From the data, copy out every line in which the word "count" appears.
╭─ DATASET EXCERPTS
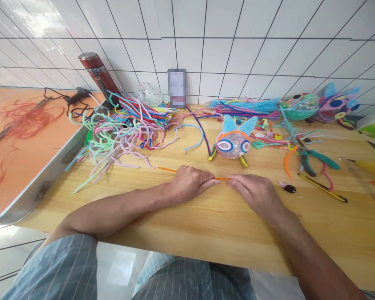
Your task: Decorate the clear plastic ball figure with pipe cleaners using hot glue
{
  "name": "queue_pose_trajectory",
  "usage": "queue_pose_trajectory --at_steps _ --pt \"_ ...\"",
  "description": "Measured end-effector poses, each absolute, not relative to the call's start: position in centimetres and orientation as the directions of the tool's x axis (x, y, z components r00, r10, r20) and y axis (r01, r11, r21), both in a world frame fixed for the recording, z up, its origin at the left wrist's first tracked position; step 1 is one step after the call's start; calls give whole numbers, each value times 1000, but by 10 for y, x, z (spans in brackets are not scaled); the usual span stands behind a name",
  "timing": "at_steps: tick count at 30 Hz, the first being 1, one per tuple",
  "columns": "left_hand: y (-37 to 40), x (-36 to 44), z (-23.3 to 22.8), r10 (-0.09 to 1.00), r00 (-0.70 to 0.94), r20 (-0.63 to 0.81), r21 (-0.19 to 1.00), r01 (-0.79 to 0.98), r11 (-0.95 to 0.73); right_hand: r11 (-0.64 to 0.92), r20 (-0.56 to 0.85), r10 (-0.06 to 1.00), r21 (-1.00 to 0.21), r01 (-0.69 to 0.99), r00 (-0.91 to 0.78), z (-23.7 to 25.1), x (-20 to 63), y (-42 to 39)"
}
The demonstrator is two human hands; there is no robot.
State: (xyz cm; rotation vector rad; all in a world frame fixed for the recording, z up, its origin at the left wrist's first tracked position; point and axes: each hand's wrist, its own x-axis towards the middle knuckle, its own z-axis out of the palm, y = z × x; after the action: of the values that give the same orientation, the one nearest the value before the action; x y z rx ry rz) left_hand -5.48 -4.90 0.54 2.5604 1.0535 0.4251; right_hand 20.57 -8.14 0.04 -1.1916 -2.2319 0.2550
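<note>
An orange pipe cleaner (pixel 167 169) runs between my two hands over the wooden table. My left hand (pixel 189 183) is closed on it, and one end sticks out to the left. Fingertips of my right hand (pixel 258 191) pinch it farther right; a short stretch shows between the hands. Just beyond them stands a clear ball figure (pixel 236 143) with blue pipe-cleaner ears, ringed eyes and yellow-and-black feet. A purple pipe cleaner (pixel 200 129) lies to the left of the figure.
Tangled pipe cleaners (pixel 121 137) lie at left, near a red thermos (pixel 96 75). A phone (pixel 177 88) leans on the tiled wall. Green-handled pliers (pixel 318 160), a yellow utility knife (pixel 323 187) and a yellow glue gun (pixel 373 175) are at right. More ball figures (pixel 300 106) stand behind.
</note>
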Motion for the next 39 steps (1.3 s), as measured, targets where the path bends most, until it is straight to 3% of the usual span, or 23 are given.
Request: queue_pose_trajectory --at_steps 6,10,14,17,20,26,31,39 --pt "-44 -57 4 728 640 247 376 629 -680 488 322 873 -593 641 -367 11 196 -90" --pt "-42 -57 2 707 655 265 370 608 -702 491 338 871 -617 616 -356 14 200 -89" --pt "-42 -54 -4 702 654 280 330 622 -711 564 406 824 -505 653 -396 12 202 -83" --pt "-47 -50 -8 677 683 275 306 605 -735 675 515 720 -365 641 -465 9 196 -80" --pt "-49 -49 -8 661 711 239 294 596 -748 730 524 665 -303 613 -533 6 197 -76" --pt "-43 -49 1 682 716 146 254 639 -726 634 442 754 -297 714 -486 2 219 -71" --pt "-46 -47 2 659 744 108 239 624 -744 671 458 715 -237 703 -528 1 212 -72" --pt "-38 -48 1 734 677 51 317 686 -655 552 430 774 -98 828 -465 13 274 -74"
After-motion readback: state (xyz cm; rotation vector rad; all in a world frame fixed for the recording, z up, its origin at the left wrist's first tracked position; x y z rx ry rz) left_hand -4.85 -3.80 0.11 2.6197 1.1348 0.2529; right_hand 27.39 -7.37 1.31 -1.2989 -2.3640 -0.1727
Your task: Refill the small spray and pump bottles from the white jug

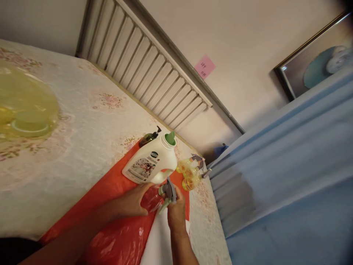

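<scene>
Spray bottle [151, 198]: between my two hands, red in the body, over the red plastic sheet [118, 235] and short of the surface's right edge by the blue curtain [278, 176].
Long axis: from the body in my left palm to the grey trigger head [168, 190] at my right hand, slanting much like the yellow spray bottles; the left is nearer the base, the right nearer the top.
Left hand [135, 200]: my fingers and thumb are wrapped round the body, closed on it.
Right hand [177, 212]: I have it curled against the trigger head; its fingertips are mostly hidden, so I can't tell whether they press the trigger.
White jug [150, 162]: just beyond my left hand, towards the wall edge, a green spout [170, 138] in its mouth.
Pump bottle [147, 139]: dark green, behind the jug, nearer that wall edge.
Yellow spray bottles [190, 182]: grouped past my right hand, by the surface's far right corner.
Floral tablecloth [68, 176]: covers the surface, running up to the wall edge under the radiator [149, 62].
</scene>
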Available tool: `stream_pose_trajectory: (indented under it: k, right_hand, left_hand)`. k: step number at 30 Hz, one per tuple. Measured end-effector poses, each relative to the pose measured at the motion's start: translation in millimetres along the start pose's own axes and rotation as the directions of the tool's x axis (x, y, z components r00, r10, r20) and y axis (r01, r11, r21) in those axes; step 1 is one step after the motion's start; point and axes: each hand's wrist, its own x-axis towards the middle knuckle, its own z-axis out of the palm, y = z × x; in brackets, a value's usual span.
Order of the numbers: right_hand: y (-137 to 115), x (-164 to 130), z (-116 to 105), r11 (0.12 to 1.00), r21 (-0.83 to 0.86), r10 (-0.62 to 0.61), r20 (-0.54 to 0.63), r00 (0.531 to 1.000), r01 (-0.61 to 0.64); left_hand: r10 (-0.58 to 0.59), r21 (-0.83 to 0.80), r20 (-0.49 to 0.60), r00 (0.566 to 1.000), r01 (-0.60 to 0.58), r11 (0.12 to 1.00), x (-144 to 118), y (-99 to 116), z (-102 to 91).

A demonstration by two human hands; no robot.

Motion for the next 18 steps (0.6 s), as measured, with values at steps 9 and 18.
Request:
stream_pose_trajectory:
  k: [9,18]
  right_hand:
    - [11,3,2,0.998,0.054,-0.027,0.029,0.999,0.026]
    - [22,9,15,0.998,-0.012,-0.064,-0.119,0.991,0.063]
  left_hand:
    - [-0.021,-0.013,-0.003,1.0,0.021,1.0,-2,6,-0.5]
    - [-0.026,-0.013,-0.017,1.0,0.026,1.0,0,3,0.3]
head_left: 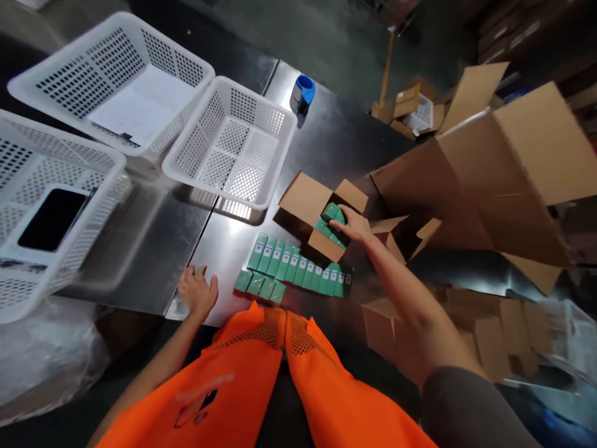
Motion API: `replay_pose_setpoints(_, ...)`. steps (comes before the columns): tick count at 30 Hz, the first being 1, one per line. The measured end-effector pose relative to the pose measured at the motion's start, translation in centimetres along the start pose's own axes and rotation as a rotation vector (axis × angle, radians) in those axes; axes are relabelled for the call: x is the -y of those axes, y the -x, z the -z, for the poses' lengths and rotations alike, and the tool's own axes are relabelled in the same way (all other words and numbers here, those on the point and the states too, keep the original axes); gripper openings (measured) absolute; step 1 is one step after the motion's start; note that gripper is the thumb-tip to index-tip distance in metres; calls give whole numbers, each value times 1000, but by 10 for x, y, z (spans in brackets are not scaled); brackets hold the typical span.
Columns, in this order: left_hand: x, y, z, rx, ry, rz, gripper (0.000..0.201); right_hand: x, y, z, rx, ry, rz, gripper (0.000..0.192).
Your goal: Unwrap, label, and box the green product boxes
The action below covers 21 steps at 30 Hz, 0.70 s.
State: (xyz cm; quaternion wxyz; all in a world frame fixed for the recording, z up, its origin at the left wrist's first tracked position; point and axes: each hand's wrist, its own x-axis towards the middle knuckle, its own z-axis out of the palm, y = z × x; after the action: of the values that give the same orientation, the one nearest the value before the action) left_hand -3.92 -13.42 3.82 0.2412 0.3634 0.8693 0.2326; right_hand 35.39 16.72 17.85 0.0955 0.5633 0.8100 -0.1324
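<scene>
My right hand (353, 225) reaches into a small open cardboard carton (305, 198). Its thumb and fingers close round a small green box (332, 212) at the top of the carton, though the hand partly hides how many boxes it grips. More green boxes (325, 230) are packed below it. My left hand (198, 291) lies on the steel table near its front edge, fingers spread, holding nothing. Between the hands, a row of green boxes (289, 264) with white labels lies side by side, and several more green boxes (259, 286) sit along its near left side.
A white perforated basket (275, 134) stands behind the row, with two more baskets at left, one holding a dark-screened device (52, 219). A blue and grey tape dispenser (303, 93) is at the far edge. Large open cartons (489, 180) crowd the right.
</scene>
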Motion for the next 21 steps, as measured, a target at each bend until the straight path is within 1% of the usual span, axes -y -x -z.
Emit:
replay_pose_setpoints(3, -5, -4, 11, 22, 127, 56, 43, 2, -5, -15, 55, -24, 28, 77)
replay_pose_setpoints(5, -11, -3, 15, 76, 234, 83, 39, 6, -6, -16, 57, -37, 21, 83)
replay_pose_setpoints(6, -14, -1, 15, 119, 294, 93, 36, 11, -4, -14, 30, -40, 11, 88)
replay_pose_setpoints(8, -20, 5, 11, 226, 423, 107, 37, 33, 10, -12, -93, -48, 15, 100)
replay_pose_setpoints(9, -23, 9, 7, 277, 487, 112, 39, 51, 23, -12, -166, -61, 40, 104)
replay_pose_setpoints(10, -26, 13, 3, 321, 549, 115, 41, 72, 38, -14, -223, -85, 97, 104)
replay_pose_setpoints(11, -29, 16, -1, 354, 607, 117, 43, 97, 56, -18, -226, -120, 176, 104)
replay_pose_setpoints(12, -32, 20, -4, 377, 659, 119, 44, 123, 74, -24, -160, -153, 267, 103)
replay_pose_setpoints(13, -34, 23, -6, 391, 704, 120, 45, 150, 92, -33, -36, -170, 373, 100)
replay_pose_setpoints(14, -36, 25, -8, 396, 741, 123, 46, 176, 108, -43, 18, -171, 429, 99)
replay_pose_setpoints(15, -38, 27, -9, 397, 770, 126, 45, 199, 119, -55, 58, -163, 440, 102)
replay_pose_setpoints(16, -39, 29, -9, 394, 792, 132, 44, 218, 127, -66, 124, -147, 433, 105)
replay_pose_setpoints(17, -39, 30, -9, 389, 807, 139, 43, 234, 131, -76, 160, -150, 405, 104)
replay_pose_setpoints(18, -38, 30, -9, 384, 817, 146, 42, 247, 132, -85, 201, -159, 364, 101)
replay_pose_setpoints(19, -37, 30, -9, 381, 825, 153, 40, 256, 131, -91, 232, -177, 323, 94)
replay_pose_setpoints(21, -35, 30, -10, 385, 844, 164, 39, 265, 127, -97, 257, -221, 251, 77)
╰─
▸ RESPONSE:
  "timing": "at_steps: tick count at 30 Hz, the first being 1, one per tuple",
Motion API: `replay_pose_setpoints(_, ...)`. steps (comes before the columns): tick count at 30 Hz, the first being 1, one per line. The measured end-effector pose relative to the pose measured at the motion's start, translation in centimetres along the start pose's own axes and rotation as a rotation vector (axis × angle, radians) in those axes; axes are relabelled for the call: x is the -y of those axes, y the -x, z the -z, for the poses' lengths and rotations alike, and the tool's own axes are relabelled in the same way (all other words and numbers here, those on the point and the states too, keep the original axes); gripper openings (measured) absolute; step 1 is one step after the motion's start; note that gripper is the thumb-tip to index-tip distance in metres; calls give whole numbers, each value times 1000, but by 10 for x, y, z (spans in brackets are not scaled); brackets hold the typical span.

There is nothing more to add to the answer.